Below are records; quote them exactly from the first line through the line that contains "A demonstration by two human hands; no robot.".

Data provided below:

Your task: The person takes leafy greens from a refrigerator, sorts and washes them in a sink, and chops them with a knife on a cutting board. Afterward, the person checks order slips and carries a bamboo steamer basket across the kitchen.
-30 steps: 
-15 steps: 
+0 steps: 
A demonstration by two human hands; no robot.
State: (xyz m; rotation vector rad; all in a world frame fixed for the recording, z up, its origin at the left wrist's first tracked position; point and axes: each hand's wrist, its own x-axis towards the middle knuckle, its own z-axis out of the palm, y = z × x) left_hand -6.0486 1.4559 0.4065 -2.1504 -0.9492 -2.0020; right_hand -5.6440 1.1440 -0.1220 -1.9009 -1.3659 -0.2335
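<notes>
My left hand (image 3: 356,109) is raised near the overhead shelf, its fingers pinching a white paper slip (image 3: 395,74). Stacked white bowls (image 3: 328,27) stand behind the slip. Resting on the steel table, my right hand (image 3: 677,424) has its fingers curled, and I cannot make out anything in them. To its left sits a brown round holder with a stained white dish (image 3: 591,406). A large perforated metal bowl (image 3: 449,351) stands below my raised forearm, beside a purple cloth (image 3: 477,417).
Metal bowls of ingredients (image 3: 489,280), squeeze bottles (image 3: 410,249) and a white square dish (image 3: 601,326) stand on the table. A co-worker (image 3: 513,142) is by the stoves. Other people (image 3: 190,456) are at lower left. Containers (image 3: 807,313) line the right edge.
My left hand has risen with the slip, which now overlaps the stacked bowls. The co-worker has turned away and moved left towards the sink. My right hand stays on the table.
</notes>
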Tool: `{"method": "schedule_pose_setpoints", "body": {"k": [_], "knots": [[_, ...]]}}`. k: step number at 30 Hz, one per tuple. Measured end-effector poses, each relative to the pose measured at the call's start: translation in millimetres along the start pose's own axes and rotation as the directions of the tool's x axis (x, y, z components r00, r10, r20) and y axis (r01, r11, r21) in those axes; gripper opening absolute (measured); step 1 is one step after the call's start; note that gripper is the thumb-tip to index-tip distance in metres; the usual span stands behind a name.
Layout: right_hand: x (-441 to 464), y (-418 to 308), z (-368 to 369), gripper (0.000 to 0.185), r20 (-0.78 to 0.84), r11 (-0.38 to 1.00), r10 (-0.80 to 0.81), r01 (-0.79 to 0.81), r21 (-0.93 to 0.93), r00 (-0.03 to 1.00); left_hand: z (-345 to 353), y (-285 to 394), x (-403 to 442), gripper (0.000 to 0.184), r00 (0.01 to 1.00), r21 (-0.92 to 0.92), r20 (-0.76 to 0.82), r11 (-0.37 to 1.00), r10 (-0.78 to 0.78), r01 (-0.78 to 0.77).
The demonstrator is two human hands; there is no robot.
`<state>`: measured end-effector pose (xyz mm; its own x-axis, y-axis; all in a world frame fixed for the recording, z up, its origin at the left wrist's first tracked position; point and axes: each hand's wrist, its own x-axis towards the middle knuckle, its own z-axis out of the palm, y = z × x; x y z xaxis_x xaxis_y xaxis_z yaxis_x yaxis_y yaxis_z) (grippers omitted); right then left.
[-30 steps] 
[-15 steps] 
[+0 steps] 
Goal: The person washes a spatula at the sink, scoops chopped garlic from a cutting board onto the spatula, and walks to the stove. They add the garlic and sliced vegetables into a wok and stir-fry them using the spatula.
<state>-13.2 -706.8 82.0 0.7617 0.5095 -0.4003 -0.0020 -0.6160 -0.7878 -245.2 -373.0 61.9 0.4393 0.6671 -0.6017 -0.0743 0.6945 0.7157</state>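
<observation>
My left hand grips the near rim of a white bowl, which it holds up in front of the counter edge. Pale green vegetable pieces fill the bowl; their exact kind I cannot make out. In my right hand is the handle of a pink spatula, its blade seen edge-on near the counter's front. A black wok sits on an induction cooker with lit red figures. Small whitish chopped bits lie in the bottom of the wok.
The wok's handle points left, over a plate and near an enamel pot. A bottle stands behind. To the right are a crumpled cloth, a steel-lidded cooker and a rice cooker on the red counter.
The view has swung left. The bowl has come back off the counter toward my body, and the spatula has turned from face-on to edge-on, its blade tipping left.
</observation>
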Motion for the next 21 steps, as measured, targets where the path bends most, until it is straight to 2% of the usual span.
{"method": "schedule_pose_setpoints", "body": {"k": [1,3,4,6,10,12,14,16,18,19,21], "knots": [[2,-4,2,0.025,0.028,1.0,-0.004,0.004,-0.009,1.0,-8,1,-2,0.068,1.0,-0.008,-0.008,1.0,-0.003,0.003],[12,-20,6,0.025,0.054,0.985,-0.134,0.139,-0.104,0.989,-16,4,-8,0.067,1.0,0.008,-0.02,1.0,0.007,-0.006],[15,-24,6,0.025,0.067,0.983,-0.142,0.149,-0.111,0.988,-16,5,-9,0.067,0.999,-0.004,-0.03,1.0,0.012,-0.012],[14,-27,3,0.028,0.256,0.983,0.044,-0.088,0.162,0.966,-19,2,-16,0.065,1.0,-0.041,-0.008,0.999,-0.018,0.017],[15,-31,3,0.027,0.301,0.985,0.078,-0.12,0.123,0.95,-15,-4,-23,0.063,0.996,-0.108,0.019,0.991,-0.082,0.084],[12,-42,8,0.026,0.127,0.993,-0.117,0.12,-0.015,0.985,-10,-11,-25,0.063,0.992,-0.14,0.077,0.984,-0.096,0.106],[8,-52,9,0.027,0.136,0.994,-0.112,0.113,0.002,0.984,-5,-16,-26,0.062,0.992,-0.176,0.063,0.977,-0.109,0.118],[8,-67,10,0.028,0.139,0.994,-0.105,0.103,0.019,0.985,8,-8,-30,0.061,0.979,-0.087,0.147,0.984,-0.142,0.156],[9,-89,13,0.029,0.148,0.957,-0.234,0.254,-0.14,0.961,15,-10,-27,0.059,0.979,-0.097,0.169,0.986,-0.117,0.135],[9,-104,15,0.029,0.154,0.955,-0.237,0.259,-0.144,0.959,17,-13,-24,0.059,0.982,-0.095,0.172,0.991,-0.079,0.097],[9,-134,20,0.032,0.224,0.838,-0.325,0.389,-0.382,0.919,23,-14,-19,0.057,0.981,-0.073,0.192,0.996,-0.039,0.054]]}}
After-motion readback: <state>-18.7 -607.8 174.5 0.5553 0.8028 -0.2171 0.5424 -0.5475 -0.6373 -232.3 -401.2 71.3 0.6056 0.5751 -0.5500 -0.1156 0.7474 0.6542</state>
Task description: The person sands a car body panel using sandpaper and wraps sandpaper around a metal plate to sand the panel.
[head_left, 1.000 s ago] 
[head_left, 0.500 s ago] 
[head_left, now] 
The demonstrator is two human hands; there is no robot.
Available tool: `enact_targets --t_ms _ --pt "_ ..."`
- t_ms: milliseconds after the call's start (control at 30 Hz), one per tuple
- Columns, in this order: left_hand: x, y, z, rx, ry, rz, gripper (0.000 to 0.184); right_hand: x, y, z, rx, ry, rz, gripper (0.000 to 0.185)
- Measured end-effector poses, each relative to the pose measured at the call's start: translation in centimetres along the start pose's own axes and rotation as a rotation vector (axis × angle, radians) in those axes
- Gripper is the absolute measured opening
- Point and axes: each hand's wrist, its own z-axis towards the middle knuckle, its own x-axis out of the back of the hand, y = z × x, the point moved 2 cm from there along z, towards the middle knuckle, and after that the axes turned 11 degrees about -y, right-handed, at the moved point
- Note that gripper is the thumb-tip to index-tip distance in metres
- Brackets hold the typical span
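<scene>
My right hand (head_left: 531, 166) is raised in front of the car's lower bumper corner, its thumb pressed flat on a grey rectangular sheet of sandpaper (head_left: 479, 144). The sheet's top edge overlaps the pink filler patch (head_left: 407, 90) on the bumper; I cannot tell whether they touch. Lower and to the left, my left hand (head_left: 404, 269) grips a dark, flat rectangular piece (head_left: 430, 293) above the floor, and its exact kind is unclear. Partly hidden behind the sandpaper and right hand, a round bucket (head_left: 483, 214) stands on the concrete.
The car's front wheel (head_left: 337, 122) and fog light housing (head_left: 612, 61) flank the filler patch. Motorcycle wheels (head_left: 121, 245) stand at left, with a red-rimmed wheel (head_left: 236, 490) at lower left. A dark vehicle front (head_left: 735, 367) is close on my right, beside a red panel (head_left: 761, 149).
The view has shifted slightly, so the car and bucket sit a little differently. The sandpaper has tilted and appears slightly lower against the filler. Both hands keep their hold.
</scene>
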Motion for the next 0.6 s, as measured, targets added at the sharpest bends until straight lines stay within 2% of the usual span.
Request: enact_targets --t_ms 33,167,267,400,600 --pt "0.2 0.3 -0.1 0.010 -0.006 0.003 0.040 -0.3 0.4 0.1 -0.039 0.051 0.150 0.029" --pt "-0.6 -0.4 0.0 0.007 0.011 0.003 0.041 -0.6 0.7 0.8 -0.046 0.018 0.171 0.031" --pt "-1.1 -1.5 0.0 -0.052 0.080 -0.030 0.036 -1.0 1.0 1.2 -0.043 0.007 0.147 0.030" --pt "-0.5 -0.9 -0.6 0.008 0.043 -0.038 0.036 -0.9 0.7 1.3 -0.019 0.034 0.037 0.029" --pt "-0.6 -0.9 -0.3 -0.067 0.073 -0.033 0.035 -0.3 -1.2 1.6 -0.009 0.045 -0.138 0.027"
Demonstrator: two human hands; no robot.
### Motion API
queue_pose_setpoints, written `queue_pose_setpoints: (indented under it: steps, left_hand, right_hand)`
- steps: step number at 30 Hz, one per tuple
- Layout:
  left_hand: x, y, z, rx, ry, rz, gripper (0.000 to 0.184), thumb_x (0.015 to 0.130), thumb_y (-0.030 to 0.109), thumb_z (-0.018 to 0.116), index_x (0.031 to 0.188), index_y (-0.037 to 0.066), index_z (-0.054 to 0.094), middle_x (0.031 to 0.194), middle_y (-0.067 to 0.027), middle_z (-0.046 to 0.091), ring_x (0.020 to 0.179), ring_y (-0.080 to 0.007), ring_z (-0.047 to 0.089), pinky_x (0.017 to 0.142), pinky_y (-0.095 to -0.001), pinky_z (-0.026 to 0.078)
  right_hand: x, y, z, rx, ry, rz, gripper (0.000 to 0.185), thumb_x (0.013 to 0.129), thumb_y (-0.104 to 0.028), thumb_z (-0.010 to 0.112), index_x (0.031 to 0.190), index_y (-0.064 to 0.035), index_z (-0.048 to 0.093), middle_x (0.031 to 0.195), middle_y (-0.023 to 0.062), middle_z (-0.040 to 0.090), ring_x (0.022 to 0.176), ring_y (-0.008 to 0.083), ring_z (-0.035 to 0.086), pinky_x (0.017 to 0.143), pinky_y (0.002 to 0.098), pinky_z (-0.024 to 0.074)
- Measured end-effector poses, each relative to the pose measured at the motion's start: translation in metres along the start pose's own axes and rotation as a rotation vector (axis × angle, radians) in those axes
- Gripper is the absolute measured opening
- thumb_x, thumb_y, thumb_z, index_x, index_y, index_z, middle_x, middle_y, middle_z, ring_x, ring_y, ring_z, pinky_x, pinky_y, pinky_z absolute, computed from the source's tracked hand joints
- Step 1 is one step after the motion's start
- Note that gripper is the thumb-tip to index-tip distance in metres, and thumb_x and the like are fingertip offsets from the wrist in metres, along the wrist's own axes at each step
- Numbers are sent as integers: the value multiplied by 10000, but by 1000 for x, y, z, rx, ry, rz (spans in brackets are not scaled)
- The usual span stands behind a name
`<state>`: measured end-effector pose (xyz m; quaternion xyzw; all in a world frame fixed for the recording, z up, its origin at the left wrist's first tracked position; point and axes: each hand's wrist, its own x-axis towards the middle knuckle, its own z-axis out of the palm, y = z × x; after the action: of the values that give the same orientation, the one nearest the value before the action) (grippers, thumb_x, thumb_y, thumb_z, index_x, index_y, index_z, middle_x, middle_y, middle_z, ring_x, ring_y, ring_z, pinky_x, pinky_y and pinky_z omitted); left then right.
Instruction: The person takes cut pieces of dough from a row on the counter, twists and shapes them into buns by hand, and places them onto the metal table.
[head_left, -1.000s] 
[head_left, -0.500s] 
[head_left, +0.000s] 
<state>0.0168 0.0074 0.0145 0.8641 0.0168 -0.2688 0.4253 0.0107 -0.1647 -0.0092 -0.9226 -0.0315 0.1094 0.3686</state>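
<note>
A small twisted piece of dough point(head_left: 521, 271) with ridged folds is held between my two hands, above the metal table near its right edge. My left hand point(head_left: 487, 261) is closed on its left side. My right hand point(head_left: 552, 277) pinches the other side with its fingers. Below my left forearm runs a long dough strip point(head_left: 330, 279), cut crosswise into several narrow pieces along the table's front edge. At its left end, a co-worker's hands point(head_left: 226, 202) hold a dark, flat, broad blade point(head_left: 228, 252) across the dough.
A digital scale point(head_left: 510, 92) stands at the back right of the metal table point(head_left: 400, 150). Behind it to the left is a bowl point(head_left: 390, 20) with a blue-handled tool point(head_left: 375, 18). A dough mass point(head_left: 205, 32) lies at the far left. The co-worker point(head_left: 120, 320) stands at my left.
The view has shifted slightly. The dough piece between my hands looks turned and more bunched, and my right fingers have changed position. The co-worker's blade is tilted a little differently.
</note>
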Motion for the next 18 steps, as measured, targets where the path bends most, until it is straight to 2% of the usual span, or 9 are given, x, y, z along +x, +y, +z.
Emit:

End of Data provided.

■ Output for this task ■
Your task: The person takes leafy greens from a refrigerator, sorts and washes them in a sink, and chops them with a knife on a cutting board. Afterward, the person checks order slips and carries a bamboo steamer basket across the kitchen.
-30 steps: 
-15 steps: 
+0 steps: 
A demonstration by two human hands; no robot.

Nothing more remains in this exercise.